**WHAT THIS TASK INVOLVES**
Starting at the first line of the data below, write out each line exactly until you reach the line containing "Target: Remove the", and include that line too.

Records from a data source
====================

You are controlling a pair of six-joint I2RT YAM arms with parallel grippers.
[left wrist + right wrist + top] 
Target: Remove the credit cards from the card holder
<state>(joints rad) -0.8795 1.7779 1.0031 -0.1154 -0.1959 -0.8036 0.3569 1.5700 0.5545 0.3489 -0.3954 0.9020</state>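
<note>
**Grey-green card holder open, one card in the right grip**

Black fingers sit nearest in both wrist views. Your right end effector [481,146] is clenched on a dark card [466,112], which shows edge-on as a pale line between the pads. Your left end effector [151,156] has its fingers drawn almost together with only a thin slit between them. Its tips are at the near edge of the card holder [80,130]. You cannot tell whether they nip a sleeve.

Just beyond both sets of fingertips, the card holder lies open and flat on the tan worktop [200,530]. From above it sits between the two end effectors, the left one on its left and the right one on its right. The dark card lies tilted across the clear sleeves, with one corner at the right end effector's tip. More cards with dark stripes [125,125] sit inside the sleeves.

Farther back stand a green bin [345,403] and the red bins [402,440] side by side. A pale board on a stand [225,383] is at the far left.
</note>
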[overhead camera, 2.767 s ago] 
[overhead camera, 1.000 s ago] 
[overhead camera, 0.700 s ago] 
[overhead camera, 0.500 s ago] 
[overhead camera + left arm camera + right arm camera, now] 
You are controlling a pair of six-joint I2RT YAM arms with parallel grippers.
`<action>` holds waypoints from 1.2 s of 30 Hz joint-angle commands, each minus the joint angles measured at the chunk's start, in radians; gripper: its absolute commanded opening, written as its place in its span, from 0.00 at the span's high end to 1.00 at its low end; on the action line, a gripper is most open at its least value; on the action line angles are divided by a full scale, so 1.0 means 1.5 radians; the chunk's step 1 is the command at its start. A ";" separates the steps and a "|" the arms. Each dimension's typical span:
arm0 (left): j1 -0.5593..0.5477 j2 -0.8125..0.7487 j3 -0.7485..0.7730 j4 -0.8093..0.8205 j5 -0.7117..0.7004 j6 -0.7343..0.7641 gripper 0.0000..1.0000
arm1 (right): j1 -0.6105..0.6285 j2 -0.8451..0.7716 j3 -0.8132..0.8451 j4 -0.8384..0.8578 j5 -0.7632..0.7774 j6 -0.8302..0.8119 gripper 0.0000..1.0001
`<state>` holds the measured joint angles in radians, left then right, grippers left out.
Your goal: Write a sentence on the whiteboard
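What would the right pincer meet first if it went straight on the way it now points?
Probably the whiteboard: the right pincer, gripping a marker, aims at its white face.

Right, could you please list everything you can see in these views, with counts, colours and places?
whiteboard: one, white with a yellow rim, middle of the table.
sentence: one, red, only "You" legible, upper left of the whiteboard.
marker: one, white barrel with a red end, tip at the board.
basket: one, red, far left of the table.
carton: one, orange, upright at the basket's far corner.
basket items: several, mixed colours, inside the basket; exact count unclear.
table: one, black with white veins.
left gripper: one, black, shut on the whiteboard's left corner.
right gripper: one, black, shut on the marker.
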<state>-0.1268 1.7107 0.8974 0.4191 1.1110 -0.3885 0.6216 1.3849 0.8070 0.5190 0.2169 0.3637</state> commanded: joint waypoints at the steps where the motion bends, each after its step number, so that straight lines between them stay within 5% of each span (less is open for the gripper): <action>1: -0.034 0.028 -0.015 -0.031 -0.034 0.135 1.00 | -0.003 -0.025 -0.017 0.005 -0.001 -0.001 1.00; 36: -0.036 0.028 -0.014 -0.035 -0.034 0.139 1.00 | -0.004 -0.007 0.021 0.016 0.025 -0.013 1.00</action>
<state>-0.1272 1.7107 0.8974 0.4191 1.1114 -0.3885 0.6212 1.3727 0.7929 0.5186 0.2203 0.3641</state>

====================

**EXPECTED ANSWER**
You are controlling a pair of six-joint I2RT YAM arms with parallel grippers.
[left wrist + right wrist + top] 
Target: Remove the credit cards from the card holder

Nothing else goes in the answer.